Additional information regarding the incident and efforts underway to prevent similar occurrences in the future
Osher Deri, a 23-year-old woman from Hatzor Haglilit, died on April 15 after enjoying dinner with a friend at a kosher restaurant in Rosh Pina, Northern Israel. Since we first reported the incident, new details have come to light courtesy of the Jerusalem Press regarding the details of that evening and its aftermath.
Ms Deri, who was allergic to milk, was having dinner with a friend and had ordered chocolate cake topped with whipped cream, a dessert she had enjoyed at the same restaurant a number of times before. Confident in the knowledge that a kosher meat restaurant would not serve dairy, she assumed the topping was non-dairy as it had always been.
After swallowing a single mouthful, she immediately felt the effects of an allergic reaction coming on. “There’s milk in this!” she exclaimed. Her friend ran to the chef to ask about the dessert, and although he initially assured her that it couldn’t possibly contain milk, admitted an error had been made after checking the ingredients.
Earlier that day, the restaurant had run out of topping, prompting the chef to send an employee out to a local supermarket to buy more. Unbeknownst to either, the product he had returned with contained milk.
Rather than call for an ambulance, Ms Deri — who did not have her epinephrine auto-injector with her — drove herself to the hospital and called her mother along the way. In a chilling recording of what would be their last conversation, Deri is heard yelling, “You don’t understand! I don’t feel well! I’m dying!”
Upon arriving at the hospital, Ms Deri’s friend asserts the medical staff was slow to heed her cries that she could not breathe. Hospital CCTV footage shows that it was a full eight minutes from the time of her arrival at the emergency department to her imminent collapse.
Despite efforts to revive her, Ms Deri died.
News of the tragedy rocked Israel, leading to a nationwide discussion about food allergies. Efforts to address the failures leading to Deri’s death are already taking place on local and national levels. Here are some examples:
- The restaurant, Rahamim Simcha & Sons, has been closed and the incident is being investigated by authorities;
- Raz Kinstlich, the mayor of Rishon Lezion, announced the installment of stock epinephrine auto-injector depositories in all food establishments in the city as well as a plan to install the life-saving medication in lifeguard stations on the city beaches, as well as in youth centers, country clubs, and local pools, according to a report on Israel’s N12;
- Yaakov Asher, a member of the Knesset — Israel’s parliament — has called for all paramedic first aid kits to include epinephrine auto-injectors;
- Yinon Azoulay, another member, has submitted legislation mandating that all restaurants carry stock epinephrine as a prerequisite for obtaining a license;
- Knesset member Idit Sliman has called for the need for epinephrine to be highlighted in a person’s medical record on the MDA app. The MDA is the Israeli analog to the Red Cross.

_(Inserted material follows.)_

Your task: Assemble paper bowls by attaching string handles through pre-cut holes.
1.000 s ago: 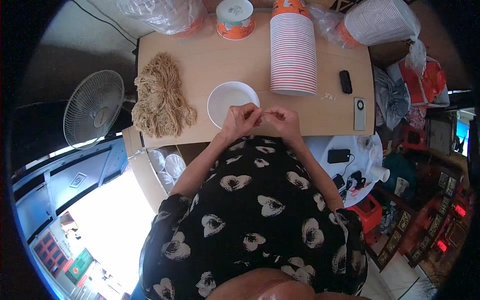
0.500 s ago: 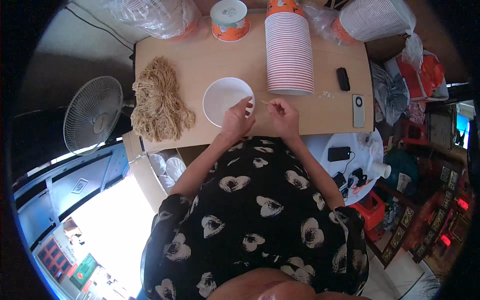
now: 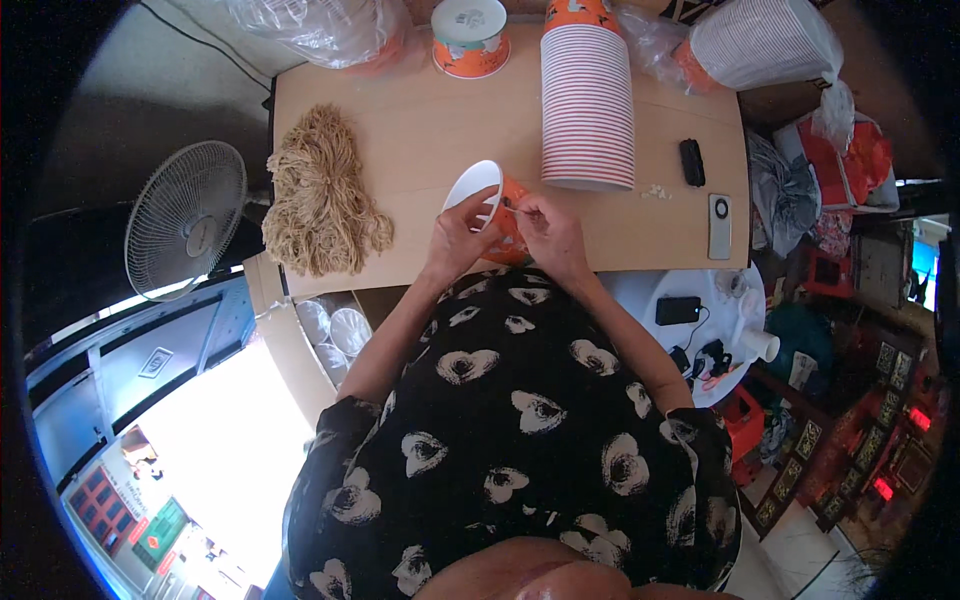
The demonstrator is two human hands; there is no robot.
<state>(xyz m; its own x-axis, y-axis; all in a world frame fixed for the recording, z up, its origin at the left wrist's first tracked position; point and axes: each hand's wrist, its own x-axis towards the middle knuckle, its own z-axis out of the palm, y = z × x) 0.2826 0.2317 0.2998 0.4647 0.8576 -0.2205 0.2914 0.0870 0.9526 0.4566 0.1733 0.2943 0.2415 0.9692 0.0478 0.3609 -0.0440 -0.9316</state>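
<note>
A white paper bucket with an orange printed outside stands tipped at the table's near edge, its mouth toward the left. My left hand grips its rim, with the fingers reaching inside and the thumb at the near side. Against the bucket's orange side, just below the rim, my right hand pinches something thin and pale; whether it is a stick or a cord end I cannot make out. To the left lies a thick bundle of tan twine cords.
A long stack of nested paper buckets lies on the right. Behind are a lidded orange bucket and bagged buckets. Small white scraps, a black case and a phone lie further right. A fan stands left.
The bucket has been tipped, so its orange side now faces my right hand. My right hand has moved left, bringing the thin pale thing against the bucket. My left hand has shifted slightly left.
</note>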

The loss of Osher Deri is a terrible blow to the allergic community. We are thankful the incident sparked immediate action on the part of Israel’s politicians and we hope the news will encourage other legislators worldwide to act likewise.
In light of the potential consequences of anaphylaxis, here are some important strategies to prevent a similar tragedy from befalling you or a loved one:
- Never, ever leave home without taking two epinephrine auto-injectors with you — period, full-stop. Anaphylaxis can strike anywhere and when it does, early administration of epinephrine can mean the difference between life and death;
- Should you suspect anaphylaxis, administer your first dose of epinephrine immediately and call emergency services and tell them you suspect anaphylaxis, and wait for paramedics to arrive. While waiting, administer your second dose of epinephrine if symptoms do not improve within five minutes of the first dose;
- Don’t assume an eatery that you’ve eaten at before will keep you safe from your allergens of concern. Always discuss your allergies with the manager and waitstaff before ordering and never partake in a meal unless you feel confident the establishment understands your restrictions and is able to accommodate you safely;
- A kosher or kosher parve certification does not assure a food product is safe from traces of milk sufficient to trigger a serious allergic reaction/anaphylaxis. Always check with the manufacturer to determine whether the product is indeed safe for your milk allergy.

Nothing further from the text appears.